#### TASK GOAL:
Exactly the lines from the start of the data below through the line containing "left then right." must be returned, and no others.

#### THE DATA:
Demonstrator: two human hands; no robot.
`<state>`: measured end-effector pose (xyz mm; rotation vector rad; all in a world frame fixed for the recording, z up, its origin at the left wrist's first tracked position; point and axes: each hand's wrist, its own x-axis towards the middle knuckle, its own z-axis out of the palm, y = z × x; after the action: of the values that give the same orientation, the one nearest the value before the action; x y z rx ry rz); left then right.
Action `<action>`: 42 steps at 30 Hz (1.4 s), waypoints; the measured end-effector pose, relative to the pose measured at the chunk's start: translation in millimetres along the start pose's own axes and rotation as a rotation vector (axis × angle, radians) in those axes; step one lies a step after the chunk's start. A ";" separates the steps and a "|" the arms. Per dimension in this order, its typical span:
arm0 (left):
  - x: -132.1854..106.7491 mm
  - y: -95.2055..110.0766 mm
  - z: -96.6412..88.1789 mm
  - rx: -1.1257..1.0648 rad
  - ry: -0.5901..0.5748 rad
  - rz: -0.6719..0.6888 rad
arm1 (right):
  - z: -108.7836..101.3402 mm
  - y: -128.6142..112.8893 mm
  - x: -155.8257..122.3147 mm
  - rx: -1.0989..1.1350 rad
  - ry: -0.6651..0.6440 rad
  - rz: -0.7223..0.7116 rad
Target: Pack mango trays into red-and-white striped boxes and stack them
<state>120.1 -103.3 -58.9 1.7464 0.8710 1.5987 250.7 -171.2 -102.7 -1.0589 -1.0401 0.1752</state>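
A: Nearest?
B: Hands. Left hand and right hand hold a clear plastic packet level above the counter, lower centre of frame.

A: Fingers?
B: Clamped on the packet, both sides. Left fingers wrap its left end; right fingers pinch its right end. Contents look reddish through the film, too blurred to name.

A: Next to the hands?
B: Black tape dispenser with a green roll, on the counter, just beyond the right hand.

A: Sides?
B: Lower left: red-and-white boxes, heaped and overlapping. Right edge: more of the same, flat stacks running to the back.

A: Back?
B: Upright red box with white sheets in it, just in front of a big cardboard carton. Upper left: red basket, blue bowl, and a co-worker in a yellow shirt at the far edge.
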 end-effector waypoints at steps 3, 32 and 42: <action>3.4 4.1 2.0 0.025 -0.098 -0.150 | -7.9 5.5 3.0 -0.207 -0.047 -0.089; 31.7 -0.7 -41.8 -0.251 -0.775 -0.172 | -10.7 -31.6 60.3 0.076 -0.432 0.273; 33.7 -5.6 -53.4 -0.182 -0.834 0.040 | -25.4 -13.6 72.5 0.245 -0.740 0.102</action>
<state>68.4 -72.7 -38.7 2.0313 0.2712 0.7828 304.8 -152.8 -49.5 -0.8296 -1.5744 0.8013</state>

#### ANSWER FOR THE TASK:
Demonstrator: two human hands; no robot.
`<state>`: measured end-effector pose (xyz mm; rotation vector rad; all in a world frame fixed for the recording, z up, its origin at the left wrist's first tracked position; point and axes: each hand's wrist, its own x-axis towards the middle knuckle, its own z-axis out of the palm, y = z × x; after the action: of the values that give the same orientation, the one nearest the value before the action; x y z rx ry rz); left then right.

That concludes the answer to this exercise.